**What you will do:** Would you transcribe the data word for word?
-- Data segment follows --
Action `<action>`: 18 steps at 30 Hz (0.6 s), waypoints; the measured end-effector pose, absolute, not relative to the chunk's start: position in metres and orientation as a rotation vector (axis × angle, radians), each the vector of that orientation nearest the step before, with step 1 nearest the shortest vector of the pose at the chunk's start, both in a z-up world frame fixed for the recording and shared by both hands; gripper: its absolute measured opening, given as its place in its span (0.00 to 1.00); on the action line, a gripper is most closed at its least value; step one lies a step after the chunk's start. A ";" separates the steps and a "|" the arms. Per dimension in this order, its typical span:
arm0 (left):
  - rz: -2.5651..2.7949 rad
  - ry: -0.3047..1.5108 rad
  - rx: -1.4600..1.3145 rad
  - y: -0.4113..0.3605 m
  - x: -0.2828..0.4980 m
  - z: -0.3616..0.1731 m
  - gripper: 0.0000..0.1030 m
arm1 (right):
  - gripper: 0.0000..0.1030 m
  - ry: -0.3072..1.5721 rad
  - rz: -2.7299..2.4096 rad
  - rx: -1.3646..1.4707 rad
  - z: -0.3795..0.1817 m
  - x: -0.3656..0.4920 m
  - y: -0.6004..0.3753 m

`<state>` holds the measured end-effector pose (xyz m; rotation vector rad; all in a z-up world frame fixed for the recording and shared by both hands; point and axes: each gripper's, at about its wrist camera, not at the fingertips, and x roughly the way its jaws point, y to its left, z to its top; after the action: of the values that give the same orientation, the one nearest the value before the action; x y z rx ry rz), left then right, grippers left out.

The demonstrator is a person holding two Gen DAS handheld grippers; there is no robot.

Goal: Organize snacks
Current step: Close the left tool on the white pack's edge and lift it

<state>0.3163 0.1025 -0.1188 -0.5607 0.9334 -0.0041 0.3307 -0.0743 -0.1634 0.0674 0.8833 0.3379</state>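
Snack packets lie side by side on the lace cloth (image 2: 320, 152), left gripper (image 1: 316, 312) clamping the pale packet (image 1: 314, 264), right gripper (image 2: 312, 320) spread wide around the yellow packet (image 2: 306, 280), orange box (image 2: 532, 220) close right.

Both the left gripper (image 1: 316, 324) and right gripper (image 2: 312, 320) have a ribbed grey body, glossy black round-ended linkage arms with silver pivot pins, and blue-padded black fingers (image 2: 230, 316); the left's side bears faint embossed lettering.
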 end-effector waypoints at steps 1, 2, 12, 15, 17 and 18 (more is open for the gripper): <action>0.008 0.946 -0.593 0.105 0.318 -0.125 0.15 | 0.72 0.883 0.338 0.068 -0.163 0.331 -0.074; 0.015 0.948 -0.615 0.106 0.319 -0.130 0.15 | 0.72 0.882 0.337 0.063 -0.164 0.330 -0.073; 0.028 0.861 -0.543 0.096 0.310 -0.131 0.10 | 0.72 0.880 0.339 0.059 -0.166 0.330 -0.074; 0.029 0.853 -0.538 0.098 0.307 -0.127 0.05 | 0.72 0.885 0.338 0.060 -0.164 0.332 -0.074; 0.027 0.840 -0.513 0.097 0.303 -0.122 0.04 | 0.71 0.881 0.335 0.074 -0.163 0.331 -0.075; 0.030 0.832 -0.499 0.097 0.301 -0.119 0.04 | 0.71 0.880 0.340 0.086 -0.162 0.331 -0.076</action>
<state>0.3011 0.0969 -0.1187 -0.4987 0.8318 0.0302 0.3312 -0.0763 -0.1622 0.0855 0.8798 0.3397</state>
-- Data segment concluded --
**Task response:**
Action `<action>`: 18 steps at 30 Hz (0.6 s), waypoints; the measured end-effector pose, absolute, not relative to the chunk's start: position in metres and orientation as a rotation vector (axis × angle, radians), each the vector of that orientation nearest the step before, with step 1 nearest the shortest vector of the pose at the chunk's start, both in a z-up world frame fixed for the recording and shared by both hands; gripper: its absolute measured opening, given as its place in its span (0.00 to 1.00); on the action line, a gripper is most closed at its least value; step one lies a step after the chunk's start. A ";" separates the steps and a "|" the arms. Per dimension in this order, its typical span:
arm0 (left):
  - rz: -2.5651..2.7949 rad
  - ry: -0.3047..1.5108 rad
  - rx: -1.4600..1.3145 rad
  - y: -0.4113..0.3605 m
  - x: -0.2828..0.4980 m
  - z: -0.3616..0.1731 m
  - gripper: 0.0000..0.1030 m
arm1 (right):
  - gripper: 0.0000..0.1030 m
  - ry: -0.3072..1.5721 rad
  - rz: -2.7299..2.4096 rad
  - rx: -1.3646..1.4707 rad
  - z: -0.3795..0.1817 m
  - x: -0.3656..0.4920 m
  - y: -0.6004..0.3753 m

`<state>` holds the measured end-effector pose (xyz m; rotation vector rad; all in a z-up world frame fixed for the recording and shared by both hands; point and axes: each gripper's, at about its wrist camera, not at the fingertips, and x roughly the way its jaws point, y to its left, z to its top; after the action: of the values that give the same orientation, the one nearest the value before the action; x y z rx ry rz), left then right, grippers left out.

The demonstrator is a person holding two Gen DAS handheld grippers; there is no robot.

Goal: Organize snacks
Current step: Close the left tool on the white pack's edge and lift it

<state>0.3163 0.1025 -0.1188 -0.5607 0.9334 -0.0041 0.3307 -0.0743 -0.1634 0.0674 0.8833 0.3379</state>
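Snack packets lie side by side on the lace cloth (image 2: 320, 152), left gripper (image 1: 316, 312) clamping the pale packet (image 1: 314, 264), right gripper (image 2: 312, 320) spread wide around the yellow packet (image 2: 306, 280), orange box (image 2: 532, 220) close right.

Both the left gripper (image 1: 316, 324) and right gripper (image 2: 312, 320) have a ribbed grey body, glossy black round-ended linkage arms with silver pivot pins, and blue-padded black fingers (image 2: 230, 316); the left's side bears faint embossed lettering.
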 end-effector waypoints at steps 1, 2, 12, 15, 17 and 18 (more is open for the gripper): <action>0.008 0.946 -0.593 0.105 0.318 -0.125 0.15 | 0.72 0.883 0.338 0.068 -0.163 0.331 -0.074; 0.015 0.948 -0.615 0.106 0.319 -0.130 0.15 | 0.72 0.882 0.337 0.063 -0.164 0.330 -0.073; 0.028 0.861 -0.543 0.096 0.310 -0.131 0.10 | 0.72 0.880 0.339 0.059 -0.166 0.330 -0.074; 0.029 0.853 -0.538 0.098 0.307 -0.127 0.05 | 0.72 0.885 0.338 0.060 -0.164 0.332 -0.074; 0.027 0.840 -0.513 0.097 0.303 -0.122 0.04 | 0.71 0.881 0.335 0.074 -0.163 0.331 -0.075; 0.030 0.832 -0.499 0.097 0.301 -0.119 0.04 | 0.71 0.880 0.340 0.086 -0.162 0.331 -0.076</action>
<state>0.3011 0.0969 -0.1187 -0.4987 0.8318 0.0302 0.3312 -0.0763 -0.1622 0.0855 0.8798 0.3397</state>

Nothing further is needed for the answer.